- [ASSIGNED TASK]
Transcribe the entries that follow, word for word.
________________________
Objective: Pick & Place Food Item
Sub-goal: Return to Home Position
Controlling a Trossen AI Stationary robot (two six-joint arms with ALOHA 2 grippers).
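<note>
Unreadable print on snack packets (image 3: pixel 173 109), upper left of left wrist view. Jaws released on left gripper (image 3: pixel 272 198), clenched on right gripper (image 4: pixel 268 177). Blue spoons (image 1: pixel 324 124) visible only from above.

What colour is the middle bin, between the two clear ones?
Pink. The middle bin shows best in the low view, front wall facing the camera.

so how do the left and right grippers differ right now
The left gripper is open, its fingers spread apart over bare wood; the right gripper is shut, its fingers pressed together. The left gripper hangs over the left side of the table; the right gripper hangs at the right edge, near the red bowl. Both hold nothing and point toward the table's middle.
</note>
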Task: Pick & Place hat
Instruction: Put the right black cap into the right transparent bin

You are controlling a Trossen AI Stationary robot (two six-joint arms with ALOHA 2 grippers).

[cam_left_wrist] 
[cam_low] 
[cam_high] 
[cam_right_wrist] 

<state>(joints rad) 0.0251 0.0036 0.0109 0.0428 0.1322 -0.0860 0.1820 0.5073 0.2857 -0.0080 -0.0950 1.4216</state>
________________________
- [OUTPUT FOR THIS TASK]
Objective: Pick & Place Food Item
Sub-goal: Return to Home Position
Controlling a Trossen AI Stationary robot (two six-joint arms with ALOHA 2 grippers).
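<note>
Unreadable print on snack packets (image 3: pixel 173 109), upper left of left wrist view. Jaws released on left gripper (image 3: pixel 272 198), clenched on right gripper (image 4: pixel 268 177). Blue spoons (image 1: pixel 324 124) visible only from above.

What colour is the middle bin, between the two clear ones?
Pink. The middle bin shows best in the low view, front wall facing the camera.

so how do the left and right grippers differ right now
The left gripper is open, its fingers spread apart over bare wood; the right gripper is shut, its fingers pressed together. The left gripper hangs over the left side of the table; the right gripper hangs at the right edge, near the red bowl. Both hold nothing and point toward the table's middle.
</note>
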Task: Pick & Place hat
Instruction: Put the right black cap into the right transparent bin

You are controlling a Trossen AI Stationary robot (two six-joint arms with ALOHA 2 grippers).

[cam_left_wrist] 
[cam_low] 
[cam_high] 
[cam_right_wrist] 

<state>(joints rad) 0.0251 0.0036 0.0109 0.0428 0.1322 -0.0860 0.1820 0.5073 0.2857 -0.0080 -0.0950 1.4216</state>

With this, the answer is done.